There are not too many plays by Shaw worth resuscitating.

Luckily, his intricate comedy “Major Barbara” is definitely one of them – muddled in thought, it is clear in wit, incisive in characterization and sparkling in dialogue.

Shaw was a far, far better playwright than thinker.

“Major Barbara” was intended to demonstrate Shaw’s socialist view that “poverty is the greatest of all sins.” Poverty is not a sin but a condition, although society can sin by permitting it.

However, his perverse paradox is nonsense. He suggests that his hero, the bastard arms manufacturer Andrew Undershaft, does the world a service because he feeds his workers well and houses them hygienically – even if he’s peddling weapons of mass destruction.

No matter. Many a silver-tongued fool has been a playwright, and Shaw’s concern here is less with his confused political dialectic as with a delightful comedy of manners – a girl-gets-boy story with intriguing diversions on the way.

Barbara Undershaft (Jones) – daughter of Lady Britomart Undershaft (Ivey) and her estranged arms magnate (Warner) – eschews money and class for good works as a major in the Salvation Army in London’s East End at the beginning of the last century.

She falls in love with Adolphus Cusins (Denis O’Hare) a professor of Greek, and goes with him to organize the arms factory for the presumed betterment of mankind.
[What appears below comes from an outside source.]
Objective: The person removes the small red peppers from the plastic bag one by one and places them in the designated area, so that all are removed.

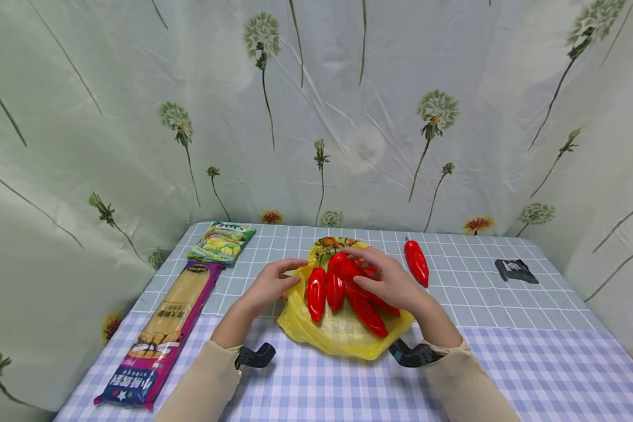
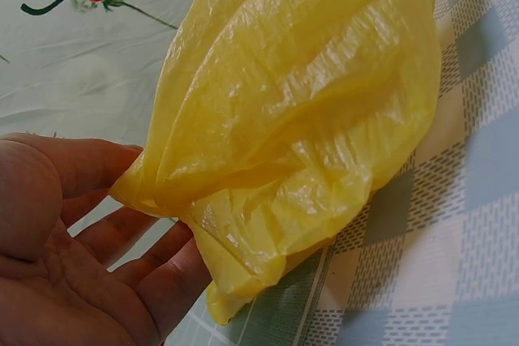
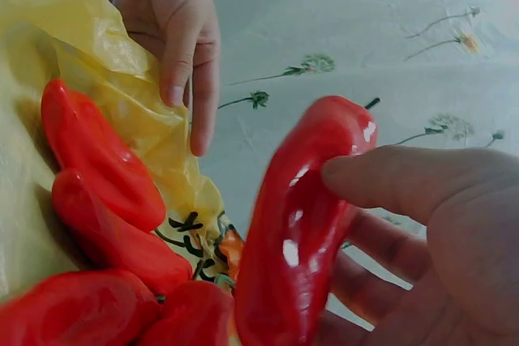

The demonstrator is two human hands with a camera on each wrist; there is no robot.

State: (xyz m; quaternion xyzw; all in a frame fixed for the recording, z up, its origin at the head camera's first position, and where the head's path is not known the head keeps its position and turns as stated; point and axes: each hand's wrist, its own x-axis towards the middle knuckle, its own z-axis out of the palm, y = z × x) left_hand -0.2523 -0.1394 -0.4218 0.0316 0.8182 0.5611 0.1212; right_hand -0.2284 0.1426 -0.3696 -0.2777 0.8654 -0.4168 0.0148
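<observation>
Right fingers [image 3: 389, 245] hold red pepper [image 3: 300, 224]; left fingers [image 2: 170, 281] pinch yellow bag [image 2: 284, 103]. Pasta packet [image 1: 163, 322] lies left, black packet [image 1: 516, 271] right.

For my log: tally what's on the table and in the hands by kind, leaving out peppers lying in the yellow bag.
Red peppers: 2, one held by the right hand, one loose on the table
Yellow bag: 1
Pasta pack: 1
Yellow-green packet: 1
Black packet: 1
Total: 6
</observation>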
Despite the essential nonsense of its pseudo-politics, the play can, in the right hands and with the right cast, exert a magical charm, as might be recalled from the peerless 1941 movie version.

Here, Sullivan’s carefully studied and modulated staging, and John Lee Beatty and Jane Greenwood’s stylish designs, let Shaw and his actors shine.

As Barbara, Jones wears her radiant common sense like a banner. Warner, in his U.S. stage debut, plays a silky Machievelli with a handsomely understated yet insidious panache.

All in all, it’s a fine cast. Ivey is riotously funny as Lady Britomart, and, after a slow start, O’Hare warms up splendidly as Adolphus. Zak Orth is pleasantly silly as Barbara’s nincompoop brother.

Shaw can sometimes be the most enormous fun – if not taken too seriously.